Setup 1: Consolidating multiple clusters to one cluster:

With this setup:

  • The maximum cluster size is the sum total of independent cluster sizes.
  • Users of BU1-Team1 can scale the cluster to 30 nodes, which is the same as their capability in a separate cluster.
  • Similar limits apply to all the teams.
  • Hence, in such a consolidation, end-users do not see any degradation in performance and their scaling capability is not curtailed. On the other hand, they will see the benefits of larger consolidated clusters as mentioned initially.

Now, let’s consider a different structure with finer control over the team and user limits.
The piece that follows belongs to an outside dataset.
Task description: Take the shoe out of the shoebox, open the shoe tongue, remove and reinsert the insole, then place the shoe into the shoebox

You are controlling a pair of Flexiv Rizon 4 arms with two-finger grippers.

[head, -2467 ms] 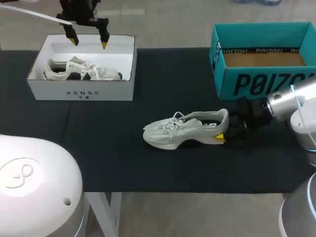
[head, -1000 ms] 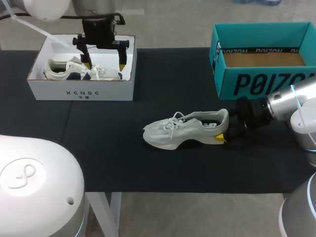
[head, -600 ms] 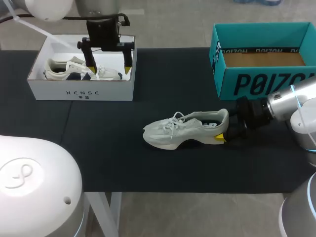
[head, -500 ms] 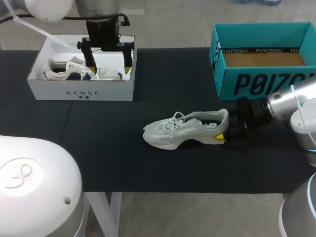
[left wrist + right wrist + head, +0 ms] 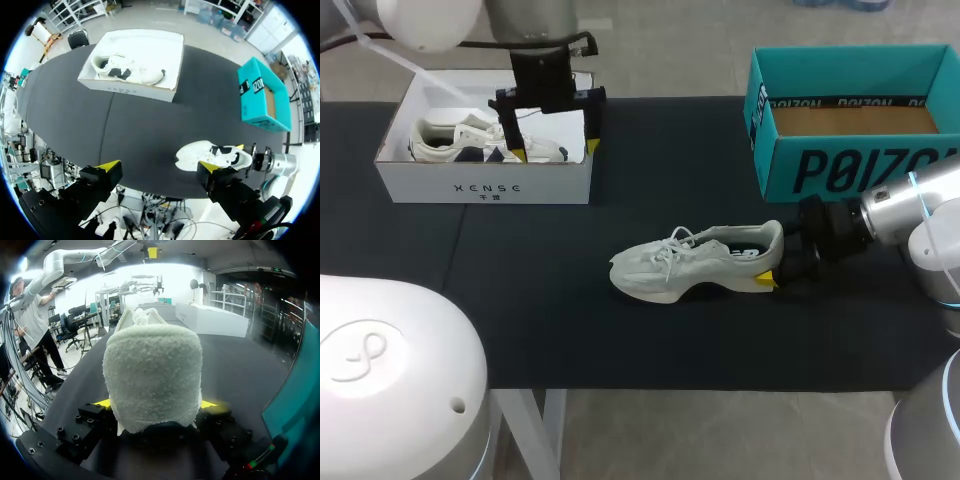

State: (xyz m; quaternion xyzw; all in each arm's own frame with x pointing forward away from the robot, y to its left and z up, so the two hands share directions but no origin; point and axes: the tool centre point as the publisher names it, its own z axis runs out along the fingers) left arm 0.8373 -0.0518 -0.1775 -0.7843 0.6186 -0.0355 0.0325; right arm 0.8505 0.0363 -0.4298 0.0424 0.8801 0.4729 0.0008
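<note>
A pale grey-white shoe lies on its sole mid-table, toe pointing left. My right gripper is shut on its heel; in the right wrist view the fuzzy heel fills the gap between both yellow-tipped fingers. My left gripper hangs open and empty, high over the right end of the white shoebox. A second pale shoe lies in that box. The left wrist view looks down past the left gripper on the table shoe and the white shoebox.
An open teal shoebox with a brown cardboard floor stands at the back right, just behind my right arm. The black tabletop has bare room in front of and left of the shoe.
My left gripper has moved right and toward the front, from over the middle of the white shoebox to its right end. The right arm and the shoe have not moved.
</note>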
Here, we will look at the Resource Groups representation for the same organization where admins have decided to consolidate these clusters into a single smaller cluster of maxSize 100 and also applied per user scaling limits along with scaling limits at BU level as per BU budgets:

Setup 2: Consolidating multiple clusters to one cluster of smaller size:

In this setup, there are 2 major differences:

  1. We have added user limits along with team limits and hence,
    • Individual users of BU1-Team1 can scale the cluster to 12 nodes, which controls cost when only 1 or 2 users are active.
    • Users of BU1-Team1 when all active, can scale the cluster to 30 nodes, which is the same as their capability in a separate cluster.
  2. The maximum cluster size is less than the sum total of independent cluster sizes
    • There would be a performance impact when all users are active at the same time since earlier the users had 175 total nodes, as compared to 100 nodes now.
    • However, this brings down the costs and provides a similar experience as a multi-cluster setup if few teams are active at the same time.

We will now go into the details of the second setup and explore the different scenarios that can come up.
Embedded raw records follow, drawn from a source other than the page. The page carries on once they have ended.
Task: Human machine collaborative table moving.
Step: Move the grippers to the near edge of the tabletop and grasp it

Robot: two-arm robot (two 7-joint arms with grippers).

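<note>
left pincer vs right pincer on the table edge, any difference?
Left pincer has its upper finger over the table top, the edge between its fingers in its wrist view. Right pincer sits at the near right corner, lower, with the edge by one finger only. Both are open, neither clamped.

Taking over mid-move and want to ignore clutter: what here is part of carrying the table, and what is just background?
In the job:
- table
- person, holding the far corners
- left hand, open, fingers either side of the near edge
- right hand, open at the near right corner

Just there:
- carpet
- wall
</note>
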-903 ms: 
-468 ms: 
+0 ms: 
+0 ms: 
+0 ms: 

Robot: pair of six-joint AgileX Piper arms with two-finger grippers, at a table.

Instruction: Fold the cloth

Detailed Analysis (Setup 2):

*For any user which doesn’t map to any of the resource groups, the default limit is 20% of max cluster size.

You can find the steps to configure the above setups in Qubole here:

https://docs.qubole.com/en/latest/admin-guide/engine-admin/presto-admin/resource-group-dynamic-cluster-size.html
https://docs.qubole.com/en/latest/admin-guide/engine-admin/presto-admin/resource-group-dynamic-examples.html

Resource Groups for Dynamic Sizing of Presto Clusters

Resource groups are an important construct in Presto to control resource usage and query scheduling. Extending them to add limits on scaling provides us with a simple solution to place limitations on autoscaling and augment resource groups with cost isolation mechanisms. After this feature, admins can not only add user-level restrictions on autoscaling but also combine multiple clusters into one for simpler management and setup.
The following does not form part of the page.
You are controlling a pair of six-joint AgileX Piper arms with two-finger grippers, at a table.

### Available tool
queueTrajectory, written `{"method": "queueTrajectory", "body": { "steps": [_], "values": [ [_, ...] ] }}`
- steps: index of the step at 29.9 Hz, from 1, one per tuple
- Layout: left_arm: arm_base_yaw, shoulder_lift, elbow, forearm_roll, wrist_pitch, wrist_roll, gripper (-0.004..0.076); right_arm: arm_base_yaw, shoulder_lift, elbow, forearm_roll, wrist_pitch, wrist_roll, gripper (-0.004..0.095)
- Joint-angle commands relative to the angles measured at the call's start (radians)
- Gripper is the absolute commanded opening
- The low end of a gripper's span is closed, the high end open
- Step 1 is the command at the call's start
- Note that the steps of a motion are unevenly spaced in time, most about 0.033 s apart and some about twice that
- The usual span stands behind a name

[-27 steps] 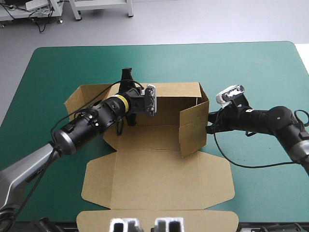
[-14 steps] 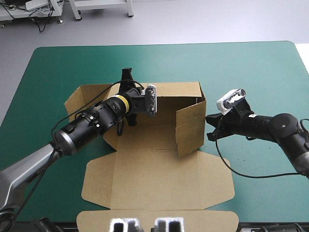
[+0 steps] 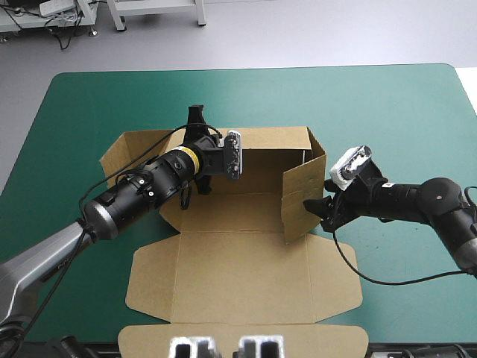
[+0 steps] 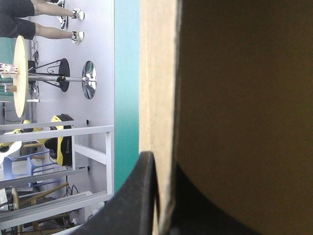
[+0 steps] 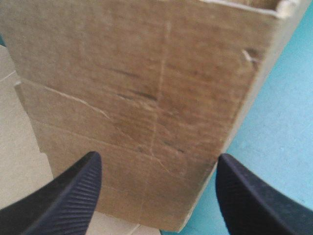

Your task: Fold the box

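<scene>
Nearest of all, the box (image 3: 246, 276), a cut sheet of brown board, lies on the desk (image 3: 387, 112) with its teal-green cover. Its broad lid panel (image 3: 246, 261) is spread flat on the near side, and a narrower tuck flap (image 3: 238, 335) reaches toward the desk's near edge. Beyond the lid panel, the box's floor (image 3: 231, 212) also lies flat.

On the box's right side, the right wall (image 3: 302, 201) stands upright, angled a little inward over the floor. The right hand (image 3: 326, 211) sits low at this wall's outer face, close to its near lower corner. In the right wrist view that hand (image 5: 157, 161) is spread, its two black curved fingers (image 5: 63, 196) standing well apart with the creased face of the right wall (image 5: 146, 98) filling the space ahead. The fingers seem to touch the board, though no view shows this clearly.

On the box's left side, a left flap (image 3: 123, 153) lies opened outward and low.

Farthest back, the far wall (image 3: 272, 139) is raised along the box's far side. The left hand (image 3: 195, 115) reaches over the floor to its top edge, near the left corner. The left wrist view shows this hand (image 4: 159, 164) clamped on the board, one black finger (image 4: 132, 196) on each face and the thin edge of the far wall (image 4: 159, 73) running away between them.
</scene>
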Motion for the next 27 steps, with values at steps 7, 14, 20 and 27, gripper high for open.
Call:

Future Innovations in Dynamic Sizing of Presto Clusters using Resource Groups

Our current solution for dynamic cluster sizing using resource groups only solves the cost isolation problem. On the other, existing mechanisms for resource allocation in Presto Resource Groups primarily target admission control as a mechanism to allocate resources in the desired proportion over an extended period of time. Users may still face a lack of resource isolation when multiple clusters get consolidated into a few larger ones. For example, consider a scenario, wherein Project1 was running on a 20 node cluster and Project2 was running on a 5 node cluster. These two clusters are consolidated and a single cluster is formed with 25 nodes. Now, users of Project1 should get 20nodes worth of resources, and users of Project2 should only get 5 nodes worth of resources. This strict form of user quotas is not supported in Presto yet. We are working on a feature that will extend the Resource Group based scaling to introduce resource isolation for customers.